Ketamin, anestezi ve ağrı denetiminden daha fazlası için kullanılabilir. 1962’deki keşfinden bu yana, anestezi altı dozlarda ketaminin depresyon, TSSB ve OKB üzere duygudurum bozukluklarının yanı sıra merkezi hassaslaşma sendromu, fibromiyalji ve refleks simpleks distrofisi dahil olmak üzere anksiyete ve kronik ağrı sendromlarının başarılı bir tedavisi olabileceği keşfedilmiştir.
Semptomlardan en uzun müddetli remisyon bahtını sağlamak için, iki ila üç haftalık bir mühlet içinde bir dizi infüzyon planlanır. Birtakım çalışmalar, ketaminin migren baş ağrılarını hafifletmek için kullanılabileceğini de göstermiştir. 2019’da depresyon tedavisi için bir tıp ketamin onaylandı.
Araştırmacılar, ketaminin tesirlerini daha düşük dozlarda nasıl ürettiğinden tam olarak emin değiller.
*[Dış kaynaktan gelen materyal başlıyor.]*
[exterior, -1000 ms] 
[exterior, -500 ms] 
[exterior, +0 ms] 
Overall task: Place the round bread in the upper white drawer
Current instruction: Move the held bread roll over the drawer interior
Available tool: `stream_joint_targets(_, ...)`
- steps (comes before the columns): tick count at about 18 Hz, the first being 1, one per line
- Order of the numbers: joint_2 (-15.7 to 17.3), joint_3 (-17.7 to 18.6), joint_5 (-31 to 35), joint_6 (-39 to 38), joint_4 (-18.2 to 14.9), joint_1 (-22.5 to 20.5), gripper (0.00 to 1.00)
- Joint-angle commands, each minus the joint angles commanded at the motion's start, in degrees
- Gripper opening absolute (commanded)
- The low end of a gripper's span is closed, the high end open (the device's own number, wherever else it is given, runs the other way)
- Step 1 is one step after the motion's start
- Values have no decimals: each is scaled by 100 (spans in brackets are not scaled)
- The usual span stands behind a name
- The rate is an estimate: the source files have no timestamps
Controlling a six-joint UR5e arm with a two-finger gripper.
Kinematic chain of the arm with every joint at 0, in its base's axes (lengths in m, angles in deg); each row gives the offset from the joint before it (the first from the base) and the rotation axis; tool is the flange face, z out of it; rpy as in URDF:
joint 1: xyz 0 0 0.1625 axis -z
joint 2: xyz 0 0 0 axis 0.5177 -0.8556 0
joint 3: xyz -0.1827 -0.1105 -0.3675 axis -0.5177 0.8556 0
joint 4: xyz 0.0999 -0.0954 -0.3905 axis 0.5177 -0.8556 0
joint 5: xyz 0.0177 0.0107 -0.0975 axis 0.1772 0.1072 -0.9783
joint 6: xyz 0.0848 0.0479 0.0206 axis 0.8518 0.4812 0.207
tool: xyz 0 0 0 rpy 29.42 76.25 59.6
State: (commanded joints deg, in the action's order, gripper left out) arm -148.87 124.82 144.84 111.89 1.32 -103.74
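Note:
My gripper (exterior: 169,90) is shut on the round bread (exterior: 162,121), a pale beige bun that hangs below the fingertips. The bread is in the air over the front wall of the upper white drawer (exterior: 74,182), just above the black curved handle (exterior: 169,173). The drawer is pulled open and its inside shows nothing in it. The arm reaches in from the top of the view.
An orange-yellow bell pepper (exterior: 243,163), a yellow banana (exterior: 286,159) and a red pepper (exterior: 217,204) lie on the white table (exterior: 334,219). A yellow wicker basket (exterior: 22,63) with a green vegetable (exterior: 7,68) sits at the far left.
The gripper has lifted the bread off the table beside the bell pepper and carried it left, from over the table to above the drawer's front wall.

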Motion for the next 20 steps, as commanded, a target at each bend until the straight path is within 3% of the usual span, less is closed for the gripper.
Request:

Bununla birlikte, birden fazla çalışma, ketamin, ağrı yahut duygudurum bozukluklarını içeren farklı durumları tedavi etmek için kullanıldığında umut verici sonuçlar göstermiştir. Dünya Sıhhat Örgütü’ne nazaran, 27 Mayıs 2016’da, yeni potansiyel tıbbi uygulamaların belirlendiği ketamin güncellemeleri sunuldu.
Potansiyel yeni terapötik kullanımlar, depresyon ve refrakter status epileptikus tedavisini içerir. Depresyon tedavisinde ketamin kullanımı, Faz III klinik çalışmalarda bedellendirilmektedir. Ek olarak, raporda belirtildiği üzere, dünya çapında birçok ülkede ketamin berbata kullanım düzeyleri düşüyor üzere görünüyordu. Sonuç olarak, bu şartların tedavisi için FDA onayı gelecekte daha az dirençle karşılaşabilir.
Ketaminin aktifliğine ait araştırmalar bugün devam etmektedir. Daha fazla data üretildikçe, ketaminin hastalar için daha yaygın hale gelmesi mümkündür.